#### [Assignment]
Images don't belong in the copy. Output the rest of the data exactly.

#### [Supplied data]

^^^^^^^^

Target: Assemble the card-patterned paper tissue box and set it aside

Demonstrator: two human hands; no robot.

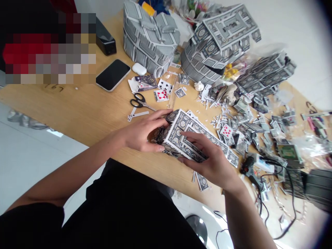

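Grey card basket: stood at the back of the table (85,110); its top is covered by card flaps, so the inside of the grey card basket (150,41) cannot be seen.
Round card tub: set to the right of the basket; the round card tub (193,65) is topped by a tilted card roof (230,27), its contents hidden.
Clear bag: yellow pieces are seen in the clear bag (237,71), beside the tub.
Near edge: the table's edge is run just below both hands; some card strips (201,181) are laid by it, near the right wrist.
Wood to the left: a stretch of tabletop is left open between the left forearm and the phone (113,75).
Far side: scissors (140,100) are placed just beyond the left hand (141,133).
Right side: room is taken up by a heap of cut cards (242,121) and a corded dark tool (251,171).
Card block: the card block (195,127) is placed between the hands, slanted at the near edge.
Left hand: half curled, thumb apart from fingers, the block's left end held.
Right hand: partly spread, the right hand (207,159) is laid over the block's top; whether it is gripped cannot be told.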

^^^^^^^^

#### [Exercise response]
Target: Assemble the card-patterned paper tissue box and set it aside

Demonstrator: two human hands; no robot.


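Grey card basket: stood at the back of the table (85,110); its top is covered by card flaps, so the inside of the grey card basket (150,41) cannot be seen.
Round card tub: set to the right of the basket; the round card tub (193,65) is topped by a tilted card roof (230,27), its contents hidden.
Clear bag: yellow pieces are seen in the clear bag (237,71), beside the tub.
Near edge: the table's edge is run just below both hands; some card strips (201,181) are laid by it, near the right wrist.
Wood to the left: a stretch of tabletop is left open between the left forearm and the phone (113,75).
Far side: scissors (140,100) are placed just beyond the left hand (141,133).
Right side: room is taken up by a heap of cut cards (242,121) and a corded dark tool (251,171).
Card block: the card block (195,127) is placed between the hands, slanted at the near edge.
Left hand: half curled, thumb apart from fingers, the block's left end held.
Right hand: partly spread, the right hand (207,159) is laid over the block's top; whether it is gripped cannot be told.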

Nothing more remains for this exercise.